Is it advisable for me to publish and subscribe the entire Products collection ? Because that table my grow a lot in size. Is it possible for me to fetch from a collection without subscribing to it ?
Also, in Meteor 1.3, which is the best place to define collections ? From what I read, it has to be in /imports/api, but some light on it might be helpful.
Thanks,

When you want to get data to your meteor client, you have three options - choose your own adventure.
option 1: publish the whole collection
pros: easy to implement, fast to use/filter on the client once the data has arrived, publication can be reused on the server for all clients
cons: doesn't scale well / doesn't work past a couple of thousand documents, may be a lot to transmit to the client
use when: you have a small size-bounded collection and the client needs all of it for filtering / searching / selecting
option 2: use a method
You can have a meteor method deliver the filtered documents to the client instead of publishing them. I.e. the user searches for "wrist watches", and the method delivers only those documents. See this section of the guide for more details. You can stuff the documents into a local collection if you like, but it isn't required.
pros: performance, scalability, data isolation (you don't have to worry that some subset of the documents were added by another subscription)
cons: it's more work to set up and manage than a subscription
use when: you have an unbounded collection and you need a subset in the most performant way
option 3: use a reactive subscription
This is very similar to (2) except you'll be re-subscribing in an autorun after changing your search parameters. See this section for more details.
pros: easier to implement than (2)
cons: more computationally expensive an a bit slower than (2) with the possible exception that publications could be reused on the server (unlikely in the case of a search)
use when: you have an unbounded collection and you need a subset with the least amount of effort/code
Without knowing more about your particular use case, I'd go with (2).
As for where to define your collections, see this section and the todos app for examples. The recommendation is to use imports/api as you mentioned. For an explanation of why, see this question. If you need more detail, I'd recommend opening a separate question.

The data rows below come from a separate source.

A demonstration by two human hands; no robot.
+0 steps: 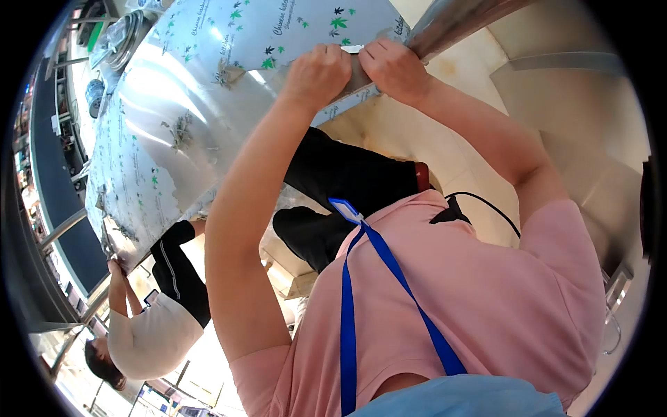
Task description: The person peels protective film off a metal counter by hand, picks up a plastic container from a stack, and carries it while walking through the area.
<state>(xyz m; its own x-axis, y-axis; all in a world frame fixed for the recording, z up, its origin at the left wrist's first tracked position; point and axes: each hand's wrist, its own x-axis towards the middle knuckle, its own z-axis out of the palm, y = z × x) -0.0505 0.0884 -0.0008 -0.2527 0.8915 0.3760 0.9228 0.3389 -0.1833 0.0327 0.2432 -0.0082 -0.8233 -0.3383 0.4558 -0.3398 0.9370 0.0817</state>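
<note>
My left hand (319, 75) and my right hand (394, 69) are side by side at the near edge of a large shiny surface (233, 115). Both have their fingers curled over that edge, closed on it. A small white piece (352, 49) shows between them, above a narrow bare brownish strip (358, 75). Pale blue film (236, 28) printed with green leaves and "Chinese kitchen" covers much of the surface. Crumpled film scraps (182, 132) lie on its bare, glossy part. What my fingertips press on is hidden.
A co-worker (156, 337) in a white top and black trousers stands at the lower left, hands (117, 265) at the surface's far corner. A brown post (458, 24) rises beside my right hand. Metal rails (66, 229) and a dark blue panel (59, 174) are at the left.
</note>
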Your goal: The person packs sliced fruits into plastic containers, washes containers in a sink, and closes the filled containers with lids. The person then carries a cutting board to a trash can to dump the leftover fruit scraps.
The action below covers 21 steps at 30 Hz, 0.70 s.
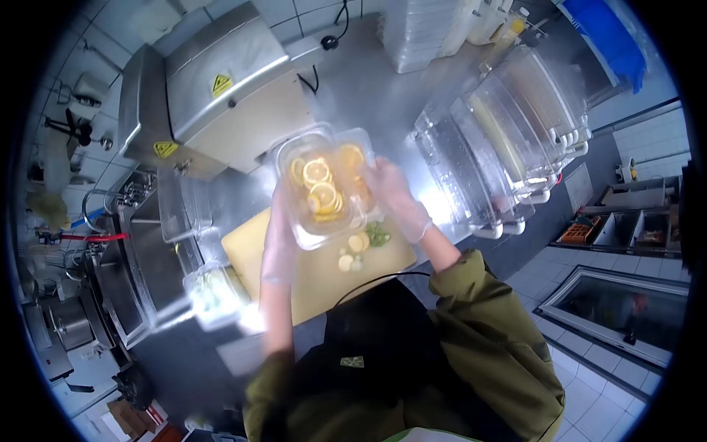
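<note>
My left hand (281, 243), in a clear glove, is wrapped round the left side of a clear plastic container (313, 237) with lemon slices (322, 196) inside. On the right, my gloved right hand (390, 193) grips a second clear container (353, 136), which holds orange-coloured slices (351, 158) and overlaps the first one's right side. Both containers are above the far part of a yellow cutting board (250, 254). Pale round slices (345, 262) and chopped green pieces (378, 234) lie on the board. The fingertips of both hands are partly blurred.
A steel machine (228, 74) stands at the back left, near a sink (140, 228). Several clear bins (501, 132) line the right side of the steel counter (353, 88). Stacked clear containers (412, 37) stand at the back. A small tub (213, 295) is left of the board.
</note>
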Available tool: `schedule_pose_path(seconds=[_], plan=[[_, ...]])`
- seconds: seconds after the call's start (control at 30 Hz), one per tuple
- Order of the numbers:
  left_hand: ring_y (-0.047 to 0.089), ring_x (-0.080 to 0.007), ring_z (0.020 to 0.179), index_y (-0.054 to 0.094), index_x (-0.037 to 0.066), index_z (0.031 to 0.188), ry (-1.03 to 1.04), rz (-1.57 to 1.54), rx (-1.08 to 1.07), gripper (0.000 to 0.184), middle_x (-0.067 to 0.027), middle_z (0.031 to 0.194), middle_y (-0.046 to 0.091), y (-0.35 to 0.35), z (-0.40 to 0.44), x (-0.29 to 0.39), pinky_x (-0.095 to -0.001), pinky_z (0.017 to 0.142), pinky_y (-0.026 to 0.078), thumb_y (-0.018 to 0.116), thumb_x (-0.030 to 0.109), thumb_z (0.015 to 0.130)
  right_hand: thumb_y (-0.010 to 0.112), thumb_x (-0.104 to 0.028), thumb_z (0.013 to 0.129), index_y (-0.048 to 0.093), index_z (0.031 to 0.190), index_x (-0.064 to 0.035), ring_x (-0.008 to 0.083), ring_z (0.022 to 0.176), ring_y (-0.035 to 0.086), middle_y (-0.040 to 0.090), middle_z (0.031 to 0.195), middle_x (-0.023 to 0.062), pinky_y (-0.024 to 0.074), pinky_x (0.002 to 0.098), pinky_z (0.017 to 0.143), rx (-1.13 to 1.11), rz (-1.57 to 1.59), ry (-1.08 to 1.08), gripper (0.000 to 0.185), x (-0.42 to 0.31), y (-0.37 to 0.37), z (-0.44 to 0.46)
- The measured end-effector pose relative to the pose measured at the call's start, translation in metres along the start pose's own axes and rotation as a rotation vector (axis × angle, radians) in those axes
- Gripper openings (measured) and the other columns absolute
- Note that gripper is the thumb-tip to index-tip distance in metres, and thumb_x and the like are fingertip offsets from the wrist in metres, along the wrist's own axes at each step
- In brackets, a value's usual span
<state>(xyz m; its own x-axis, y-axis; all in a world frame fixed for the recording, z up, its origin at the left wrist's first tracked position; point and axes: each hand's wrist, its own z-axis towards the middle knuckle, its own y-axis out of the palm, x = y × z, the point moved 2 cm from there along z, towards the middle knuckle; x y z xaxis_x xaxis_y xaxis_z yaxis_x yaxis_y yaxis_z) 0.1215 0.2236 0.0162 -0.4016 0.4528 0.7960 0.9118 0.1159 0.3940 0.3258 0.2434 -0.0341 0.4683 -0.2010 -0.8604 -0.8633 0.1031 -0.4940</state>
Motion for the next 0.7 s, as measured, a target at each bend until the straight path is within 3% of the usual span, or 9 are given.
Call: schedule_pose_path(seconds=[0.13,0.23,0.33,0.43,0.5,0.57,0.7], plan=[[0.039,-0.0232,0.127,0.035,0.009,0.138,0.047,0.001,-0.109,0.059,-0.0071,0.139,0.039,0.054,0.091,-0.002,-0.0391,0.101,0.035,0.039,0.048,0.094,0.06,-0.033,0.08,0.058,0.085,0.0039,0.0228,0.067,0.06,0.062,0.073,0.0167,0.0457,0.0351,0.064,0.048,-0.043,0.094,0.038,0.038,-0.03,0.096],[0.042,-0.0223,0.124,0.037,0.01,0.136,0.063,-0.011,-0.16,0.057,-0.0068,0.136,0.042,0.071,0.155,-0.016,-0.0363,0.1,0.036,0.038,0.049,0.094,0.06,-0.035,0.079,0.06,0.087,0.0035,0.0259,0.074,0.062,0.064,0.078,0.0178,0.0457,0.0373,0.07,0.117,0.011,0.079,0.04,0.056,-0.044,0.142],[0.049,-0.0188,0.115,0.043,0.01,0.13,0.071,-0.05,-0.212,0.051,-0.0049,0.127,0.049,0.08,0.2,-0.027,-0.0316,0.096,0.04,0.04,0.046,0.094,0.06,-0.038,0.079,0.062,0.09,0.003,0.0307,0.078,0.063,0.065,0.079,0.019,0.0455,0.0399,0.073,0.122,-0.161,0.074,0.042,0.055,-0.056,0.167],[0.051,-0.0171,0.11,0.046,0.01,0.126,0.149,-0.093,-0.282,0.045,-0.0036,0.121,0.052,0.076,0.219,-0.041,-0.0307,0.093,0.042,0.041,0.042,0.094,0.059,-0.038,0.079,0.063,0.092,0.0014,0.0351,0.081,0.062,0.065,0.081,0.0205,0.0457,0.0416,0.075,0.143,-0.085,-0.197,0.042,0.099,-0.041,0.191],[0.052,-0.0162,0.107,0.048,0.01,0.124,0.15,-0.149,-0.289,0.041,-0.003,0.116,0.054,0.087,0.213,-0.028,-0.0299,0.091,0.042,0.04,0.039,0.095,0.057,-0.036,0.081,0.063,0.09,0.0011,0.0297,0.077,0.063,0.064,0.077,0.019,0.0468,0.0391,0.072,0.178,-0.289,-0.178,0.039,0.1,-0.034,0.202],[0.052,-0.0154,0.107,0.05,0.009,0.121,0.174,-0.045,-0.281,0.04,-0.0039,0.115,0.054,0.093,0.206,-0.022,-0.0296,0.092,0.04,0.036,0.037,0.096,0.055,-0.033,0.082,0.062,0.095,0.0012,0.0235,0.072,0.062,0.064,0.075,0.016,0.0474,0.0357,0.069,0.207,0.17,-0.027,0.037,0.128,-0.015,0.209],[0.051,-0.0176,0.11,0.048,0.005,0.125,0.093,0.086,-0.235,0.046,-0.0077,0.12,0.054,0.069,0.226,-0.032,-0.0308,0.095,0.039,0.033,0.038,0.097,0.052,-0.029,0.084,0.057,0.106,0.0024,0.0199,0.079,0.061,0.064,0.085,0.0136,0.046,0.0313,0.072,0.129,0.04,0.038,0.038,0.111,-0.026,0.195]])
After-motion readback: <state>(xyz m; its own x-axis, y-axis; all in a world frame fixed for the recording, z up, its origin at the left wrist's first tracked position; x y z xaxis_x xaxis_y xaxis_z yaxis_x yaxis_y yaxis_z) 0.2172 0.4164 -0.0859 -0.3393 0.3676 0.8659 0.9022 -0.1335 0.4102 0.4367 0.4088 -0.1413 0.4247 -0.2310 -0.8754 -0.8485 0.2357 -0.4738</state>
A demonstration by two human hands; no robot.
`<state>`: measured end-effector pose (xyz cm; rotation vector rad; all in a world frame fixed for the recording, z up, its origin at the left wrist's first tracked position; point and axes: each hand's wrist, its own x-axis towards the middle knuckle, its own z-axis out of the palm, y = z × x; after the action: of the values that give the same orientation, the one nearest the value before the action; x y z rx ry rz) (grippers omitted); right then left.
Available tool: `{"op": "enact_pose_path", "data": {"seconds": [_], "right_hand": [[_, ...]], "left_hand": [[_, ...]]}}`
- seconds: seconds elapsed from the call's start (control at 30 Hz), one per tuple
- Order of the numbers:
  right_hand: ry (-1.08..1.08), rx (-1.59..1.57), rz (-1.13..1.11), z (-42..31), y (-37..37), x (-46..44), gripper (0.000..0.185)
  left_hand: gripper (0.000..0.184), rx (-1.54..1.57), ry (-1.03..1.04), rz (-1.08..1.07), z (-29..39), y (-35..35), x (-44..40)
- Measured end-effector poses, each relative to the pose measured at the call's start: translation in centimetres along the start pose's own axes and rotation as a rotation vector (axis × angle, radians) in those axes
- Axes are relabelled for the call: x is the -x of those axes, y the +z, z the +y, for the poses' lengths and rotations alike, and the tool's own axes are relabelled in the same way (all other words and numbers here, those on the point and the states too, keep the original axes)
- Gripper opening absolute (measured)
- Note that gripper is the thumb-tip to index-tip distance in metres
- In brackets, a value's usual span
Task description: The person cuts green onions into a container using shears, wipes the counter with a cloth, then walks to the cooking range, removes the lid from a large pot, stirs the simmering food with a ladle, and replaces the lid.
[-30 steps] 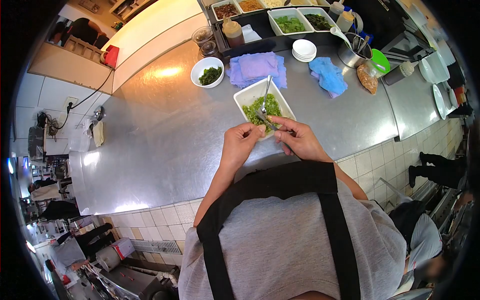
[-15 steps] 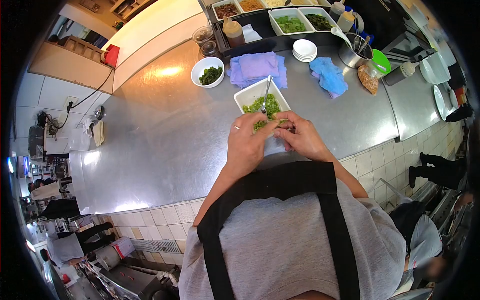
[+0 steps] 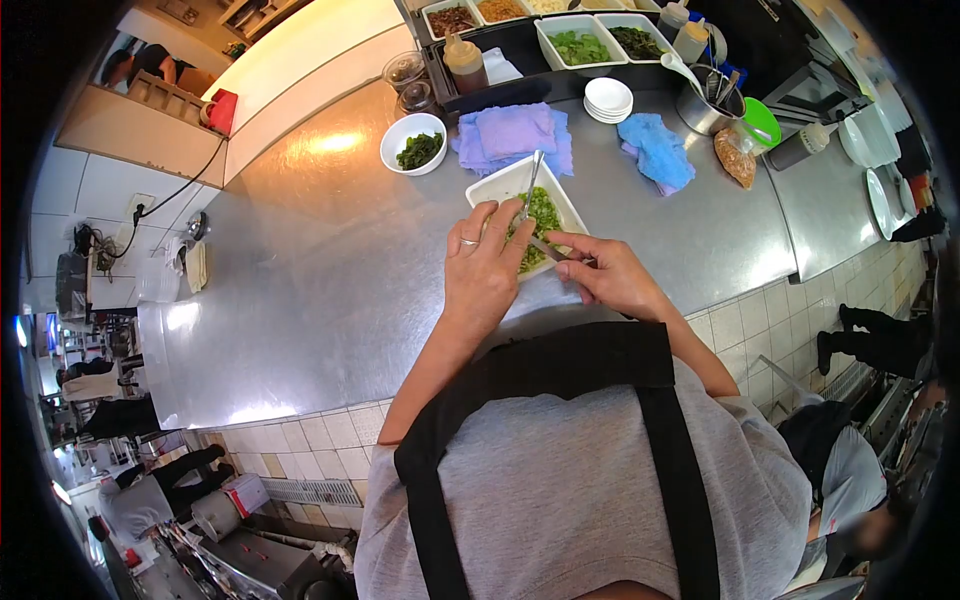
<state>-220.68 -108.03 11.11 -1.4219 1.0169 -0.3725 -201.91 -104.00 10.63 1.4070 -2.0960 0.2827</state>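
A white rectangular container (image 3: 572, 222) of chopped green pieces (image 3: 541, 212) sits on the steel counter, with a metal spoon (image 3: 533, 182) standing in it. My left hand (image 3: 484, 262), a ring on one finger, reaches over the container's left side near the spoon, fingers spread. What its fingertips touch is partly hidden. In my right hand (image 3: 606, 274), pinched fingers hold a slim metal utensil (image 3: 547, 249), whose tip points at the greens. Its exact kind is unclear.
Behind the container lie purple cloths (image 3: 515, 133), with a white bowl of dark greens (image 3: 413, 170) to their left. Small white dishes (image 3: 608, 98), a blue cloth (image 3: 657, 150) and a metal pot (image 3: 706, 112) stand at the back right. Food trays (image 3: 581, 64) line the rear.
My left hand has come forward over the container, its fingers now more extended and spread. My right hand stays near the container's right front, the utensil in it showing again.
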Motion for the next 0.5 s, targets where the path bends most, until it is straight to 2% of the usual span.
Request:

Generally speaking we don't post all fetched data onto a page at once. It too lengthy for the customers in terms of user experience. A common advice is pagination plus sorting.
As to Meteor, collections on the server are different from collections on the client. In short, a collection on the client is a subset of the server collection. Data in that subset is determined by a publication-subscription mechanism of Meteor. Data is published on the server and you subscribe to it on the client. This way you derive the subset. Morever you can define filtering, sorting, count, ect to shape the derived subset based on what and how you like the subset to be used on the client. The documentation contains a pretty decent guide and details about Meteor collections.
The place to define collections is really flexible in Meteor. It doesn't have to be /imports/api. It can be any location that can be accessed by both the server and the client, because in general use cases the server needs to see the data and define methods for manipulating the collection, and the client needs to see it as well for rendering data on web pages. But, as said, it is flexible and depends on how you implement and structure your applications. It can a location accessible by both the server and the client, but it needs not to be. In some cases the collections are defined on the server only, and the client fetch the data from implicit and indirect protocols. Meteor method is one of them, and Restful API is another to name a few. It's case by case and you do what you feel best. That is where the fun is from. Subscription is common and convenient but not the only.
Meteor defines special rules to folder access on the server and client respectively, and Meteor 1.3 imposes a new rule for modulation. I enjoy reading Meteor documentation and find them really useful, like this one helps develop solid knowledge on the afore-mentioned rules.

Related

Is it ok to use Meteor publish composite for dozens of subscriptions?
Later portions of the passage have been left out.